Word for word, write out all of the data below.
——————————
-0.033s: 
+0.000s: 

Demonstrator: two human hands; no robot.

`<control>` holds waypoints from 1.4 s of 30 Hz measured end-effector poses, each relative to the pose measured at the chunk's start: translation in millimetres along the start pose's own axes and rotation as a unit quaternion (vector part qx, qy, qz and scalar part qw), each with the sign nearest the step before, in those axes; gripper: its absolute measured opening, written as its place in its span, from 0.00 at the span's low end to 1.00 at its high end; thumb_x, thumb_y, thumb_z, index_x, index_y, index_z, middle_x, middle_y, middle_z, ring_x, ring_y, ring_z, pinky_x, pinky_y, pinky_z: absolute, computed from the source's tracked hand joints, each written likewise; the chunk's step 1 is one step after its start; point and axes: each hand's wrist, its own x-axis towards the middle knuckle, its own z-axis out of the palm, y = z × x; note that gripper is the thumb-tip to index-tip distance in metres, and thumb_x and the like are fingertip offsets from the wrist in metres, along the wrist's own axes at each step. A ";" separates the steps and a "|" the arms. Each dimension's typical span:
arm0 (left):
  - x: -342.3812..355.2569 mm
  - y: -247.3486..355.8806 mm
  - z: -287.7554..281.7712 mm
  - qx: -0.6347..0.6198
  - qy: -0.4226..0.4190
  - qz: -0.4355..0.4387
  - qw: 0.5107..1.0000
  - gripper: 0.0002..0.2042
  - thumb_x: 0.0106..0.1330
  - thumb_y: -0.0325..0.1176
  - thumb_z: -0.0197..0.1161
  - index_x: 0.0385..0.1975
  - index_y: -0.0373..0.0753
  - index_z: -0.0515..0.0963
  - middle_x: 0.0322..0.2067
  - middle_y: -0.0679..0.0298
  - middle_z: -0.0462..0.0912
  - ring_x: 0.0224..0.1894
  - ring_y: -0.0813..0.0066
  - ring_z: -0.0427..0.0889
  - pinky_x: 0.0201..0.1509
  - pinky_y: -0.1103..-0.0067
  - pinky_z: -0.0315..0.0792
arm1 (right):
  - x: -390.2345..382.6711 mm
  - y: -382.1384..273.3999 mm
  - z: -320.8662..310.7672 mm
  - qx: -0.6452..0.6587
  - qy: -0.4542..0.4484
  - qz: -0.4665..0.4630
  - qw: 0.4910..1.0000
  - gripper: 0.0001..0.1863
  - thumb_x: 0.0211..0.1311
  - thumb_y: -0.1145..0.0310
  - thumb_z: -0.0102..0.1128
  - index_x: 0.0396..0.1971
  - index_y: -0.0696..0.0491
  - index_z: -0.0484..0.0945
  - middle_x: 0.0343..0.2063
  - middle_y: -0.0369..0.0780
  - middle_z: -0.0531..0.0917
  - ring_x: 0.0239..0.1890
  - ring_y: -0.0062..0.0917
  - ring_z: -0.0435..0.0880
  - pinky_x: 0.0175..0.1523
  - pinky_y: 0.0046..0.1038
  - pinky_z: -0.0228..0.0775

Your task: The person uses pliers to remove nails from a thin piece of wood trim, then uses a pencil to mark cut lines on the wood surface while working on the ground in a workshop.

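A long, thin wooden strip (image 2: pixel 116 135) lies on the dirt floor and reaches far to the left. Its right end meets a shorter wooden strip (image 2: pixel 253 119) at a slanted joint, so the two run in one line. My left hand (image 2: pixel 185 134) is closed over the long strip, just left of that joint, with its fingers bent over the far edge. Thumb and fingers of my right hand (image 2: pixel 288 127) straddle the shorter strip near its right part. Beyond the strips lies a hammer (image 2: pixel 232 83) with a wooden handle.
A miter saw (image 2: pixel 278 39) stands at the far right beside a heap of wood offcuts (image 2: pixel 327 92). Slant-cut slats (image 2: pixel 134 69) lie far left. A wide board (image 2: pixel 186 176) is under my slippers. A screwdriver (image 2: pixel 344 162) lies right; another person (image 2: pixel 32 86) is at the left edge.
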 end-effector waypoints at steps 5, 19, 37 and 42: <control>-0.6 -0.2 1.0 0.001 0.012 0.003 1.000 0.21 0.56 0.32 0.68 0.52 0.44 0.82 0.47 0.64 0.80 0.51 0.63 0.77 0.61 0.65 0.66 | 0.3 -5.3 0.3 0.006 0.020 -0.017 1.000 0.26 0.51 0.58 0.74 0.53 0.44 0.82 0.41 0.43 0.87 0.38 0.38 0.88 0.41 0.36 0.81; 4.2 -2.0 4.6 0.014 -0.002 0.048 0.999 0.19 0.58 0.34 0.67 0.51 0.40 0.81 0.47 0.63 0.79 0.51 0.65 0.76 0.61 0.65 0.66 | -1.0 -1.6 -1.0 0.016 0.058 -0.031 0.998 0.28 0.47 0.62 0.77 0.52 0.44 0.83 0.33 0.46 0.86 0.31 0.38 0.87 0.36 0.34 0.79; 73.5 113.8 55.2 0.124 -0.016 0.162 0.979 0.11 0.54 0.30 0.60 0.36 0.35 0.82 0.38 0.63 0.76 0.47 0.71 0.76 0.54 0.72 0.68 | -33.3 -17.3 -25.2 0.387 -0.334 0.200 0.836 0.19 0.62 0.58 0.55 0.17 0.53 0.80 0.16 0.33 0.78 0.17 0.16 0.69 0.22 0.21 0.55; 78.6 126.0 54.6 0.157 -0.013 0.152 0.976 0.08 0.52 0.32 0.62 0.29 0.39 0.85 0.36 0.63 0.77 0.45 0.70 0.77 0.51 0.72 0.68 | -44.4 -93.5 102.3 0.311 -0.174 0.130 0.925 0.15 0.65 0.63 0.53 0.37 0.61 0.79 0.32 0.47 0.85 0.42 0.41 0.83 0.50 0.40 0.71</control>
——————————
[Solution for this problem]
-0.033s: 
+0.000s: 

Demonstrator: two human hands; no robot.

`<control>` holds waypoints from 1.4 s of 30 Hz measured end-effector poses, each relative to the pose measured at the chunk's start: translation in millimetres along the start pose's own axes and rotation as a unit quaternion (vector part qx, qy, qz and scalar part qw), each with the sign nearest the step before, in those axes; gripper: its absolute measured opening, written as its place in its span, from 0.00 at the span's low end to 1.00 at its high end; thumb_x, thumb_y, thumb_z, index_x, index_y, index_z, middle_x, middle_y, middle_z, ring_x, ring_y, ring_z, pinky_x, pinky_y, pinky_z: absolute, computed from the source's tracked hand joints, each written likewise; the chunk's step 1 is one step after its start; point and axes: each hand's wrist, its own x-axis towards the middle knuckle, its own z-axis out of the palm, y = z × x; note that gripper is the thumb-tip to index-tip distance in metres, and thumb_x and the like are fingertip offsets from the wrist in metres, along the wrist's own axes at each step. A ";" separates the steps and a "|" the arms. Each dimension's typical span:
arm0 (left):
  - x: -342.3812..355.2569 mm
  - y: -247.3486..355.8806 mm
  - z: -287.7554..281.7712 mm
  - qx: -0.6347..0.6198
  - qy: -0.4226..0.4190
  - qz: -0.4355..0.4387
  - qw: 0.5107..1.0000
  - gripper: 0.0002..0.2042
  - thumb_x: 0.0106..0.1330
  - thumb_y: -0.0325..0.1176
  - thumb_z: -0.0197..0.1161
  - index_x: 0.0385..0.1975
  - index_y: -0.0373..0.0753
  - index_z: -0.0515..0.0963
  - middle_x: 0.0322..0.2067
  - middle_y: -0.0679..0.0298
  - middle_z: -0.0462..0.0912
  - ring_x: 0.0224..0.1894
  - ring_y: -0.0813..0.0066
  - ring_z: -0.0427..0.0889
  - pinky_x: 0.0201..0.1509
  - pinky_y: -0.1103..-0.0067
  - pinky_z: -0.0315..0.0792
arm1 (right):
  - x: -390.2345..382.6711 mm
  - y: -382.1384..273.3999 mm
  - z: -320.8662..310.7672 mm
  - qx: -0.6452..0.6587
  - qy: -0.4542..0.4484
  - qz: -0.4665..0.4630
  - qw: 0.4910..1.0000
  - gripper: 0.0001..0.1863
  - thumb_x: 0.0211..0.1311
  - thumb_y: -0.1145..0.0310
  - thumb_z: -0.0102..0.1128
  - index_x: 0.0396..0.1971
  - index_y: -0.0696..0.0491
  - index_z: -0.0484..0.0945
  - middle_x: 0.0343..0.2063
  - middle_y: -0.0369..0.0780
  - middle_z: -0.0531..0.0917
  - ring_x: 0.0239..0.1890
  - ring_y: -0.0062..0.0917
  - ring_z: -0.0435..0.0880
  - pinky_x: 0.0175..0.1523
  - pinky_y: 0.0046..0.1038
  - pinky_z: -0.0228..0.0775

Your task: The person uses pliers to remove nails from a thin piece of wood trim, then uses a pencil to mark cut lines on the wood surface while working on the ground in a workshop.

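A long, thin wooden strip (image 2: pixel 116 135) lies on the dirt floor and reaches far to the left. Its right end meets a shorter wooden strip (image 2: pixel 253 119) at a slanted joint, so the two run in one line. My left hand (image 2: pixel 185 134) is closed over the long strip, just left of that joint, with its fingers bent over the far edge. Thumb and fingers of my right hand (image 2: pixel 288 127) straddle the shorter strip near its right part. Beyond the strips lies a hammer (image 2: pixel 232 83) with a wooden handle.
A miter saw (image 2: pixel 278 39) stands at the far right beside a heap of wood offcuts (image 2: pixel 327 92). Slant-cut slats (image 2: pixel 134 69) lie far left. A wide board (image 2: pixel 186 176) is under my slippers. A screwdriver (image 2: pixel 344 162) lies right; another person (image 2: pixel 32 86) is at the left edge.
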 end-effector waypoints at steps 5, 19, 37 and 42: <control>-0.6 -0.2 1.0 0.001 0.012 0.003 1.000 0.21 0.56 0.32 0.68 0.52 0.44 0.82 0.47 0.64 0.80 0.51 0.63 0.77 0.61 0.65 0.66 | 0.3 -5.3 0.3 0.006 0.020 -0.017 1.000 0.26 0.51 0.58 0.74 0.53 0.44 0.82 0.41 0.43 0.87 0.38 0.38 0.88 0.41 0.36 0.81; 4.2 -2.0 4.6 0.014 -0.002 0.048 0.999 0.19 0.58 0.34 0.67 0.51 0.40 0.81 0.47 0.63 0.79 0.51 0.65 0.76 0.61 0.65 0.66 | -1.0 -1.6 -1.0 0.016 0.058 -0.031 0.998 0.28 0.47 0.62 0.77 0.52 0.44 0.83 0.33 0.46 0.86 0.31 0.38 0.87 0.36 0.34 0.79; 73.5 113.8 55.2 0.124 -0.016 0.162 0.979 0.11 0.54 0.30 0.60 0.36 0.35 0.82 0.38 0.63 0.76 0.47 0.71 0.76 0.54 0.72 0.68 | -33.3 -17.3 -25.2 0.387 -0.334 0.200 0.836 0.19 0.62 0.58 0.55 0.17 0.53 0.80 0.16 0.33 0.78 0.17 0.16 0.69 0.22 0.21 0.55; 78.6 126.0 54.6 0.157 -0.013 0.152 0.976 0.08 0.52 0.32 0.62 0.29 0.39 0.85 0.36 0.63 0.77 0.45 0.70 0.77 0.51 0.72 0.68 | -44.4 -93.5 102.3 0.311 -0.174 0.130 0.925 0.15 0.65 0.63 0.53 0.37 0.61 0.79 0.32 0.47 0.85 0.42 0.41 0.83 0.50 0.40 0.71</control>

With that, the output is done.